Zai-org, the same team behind GLM, developed SCAIL-2 by building a synthetic training pipeline using several off-the-shelf models to generate 60,000 motion pairs. The team designed a Unified Motion Transfer Interface with specialized masking channels and a dedicated RoPE design to unify different animation tasks under one training process. By training the model to reverse the driving process, it learned capabilities beyond its teacher models.
End-to-end animation without intermediates
- End-to-end driving at 512p and 704p resolutions.
- Cross-identity character replacement with detailed prompts.
- Animal-to-character motion transfer without human skeletons.
- Zero-shot support for SAM3D body mesh inputs.
- Multi-reference generation using optional extra images.
- Bias-Aware DPO LoRA for hand and face detail improvement.
- Built-in Wan VAE and T5 in checkpoint.
- ComfyUI integration with community workflows available.
Video creators and animators can use SCAIL-2 to transfer complex movements from any video source onto a reference character image. The removal of skeleton-based restrictions means driving sources can include animals or non-human motion that previous tools could not process. Users benefit from a single pipeline that handles both animation and character replacement without switching between different specialized tools.

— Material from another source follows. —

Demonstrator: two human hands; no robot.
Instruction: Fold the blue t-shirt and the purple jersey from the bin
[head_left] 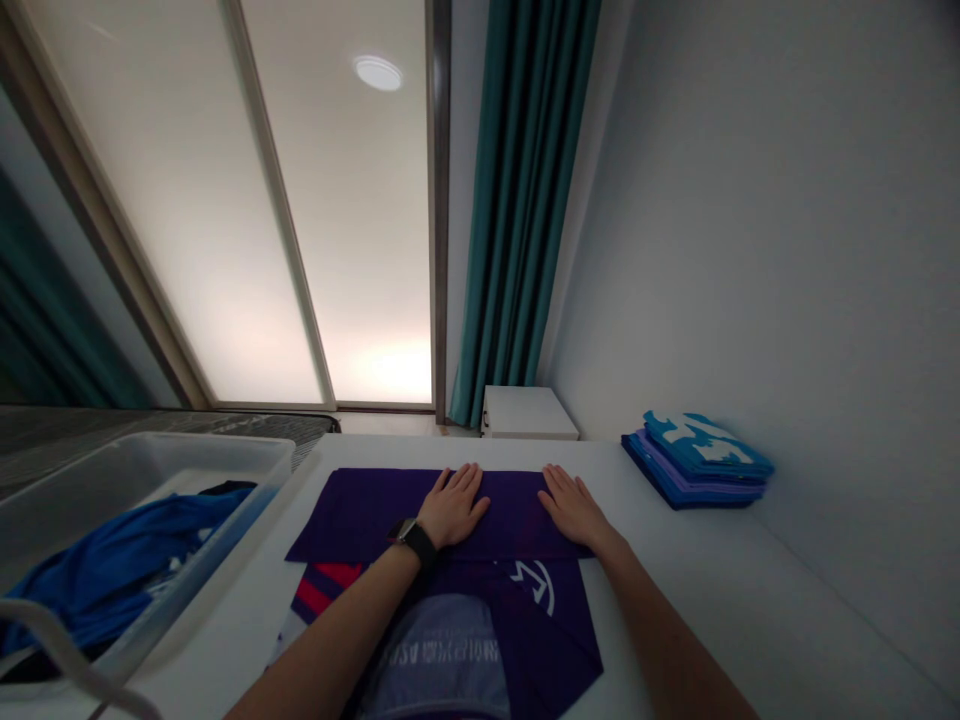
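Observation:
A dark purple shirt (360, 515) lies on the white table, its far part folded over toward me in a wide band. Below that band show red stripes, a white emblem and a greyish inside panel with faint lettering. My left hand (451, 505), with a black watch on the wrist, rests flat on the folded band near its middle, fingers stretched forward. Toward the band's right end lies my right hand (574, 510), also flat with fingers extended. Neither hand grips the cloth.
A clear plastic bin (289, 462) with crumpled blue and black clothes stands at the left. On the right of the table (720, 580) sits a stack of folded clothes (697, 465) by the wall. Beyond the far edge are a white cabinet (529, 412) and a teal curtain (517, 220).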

Training data and model limitations
The project addresses a core weakness found in SCAIL-1, which identified pose representation and injection as key bottlenecks but still depended on intermediate representations. MotionPair-60K, the synthetic dataset created for training, combines data from multiple off-the-shelf models including MoCha and Wan-Animate alongside the team’s own SCAIL-Preview tool.
While multi-reference inference works in zero-shot mode, the model was not explicitly optimized for it and video quality may degrade when additional reference images are provided.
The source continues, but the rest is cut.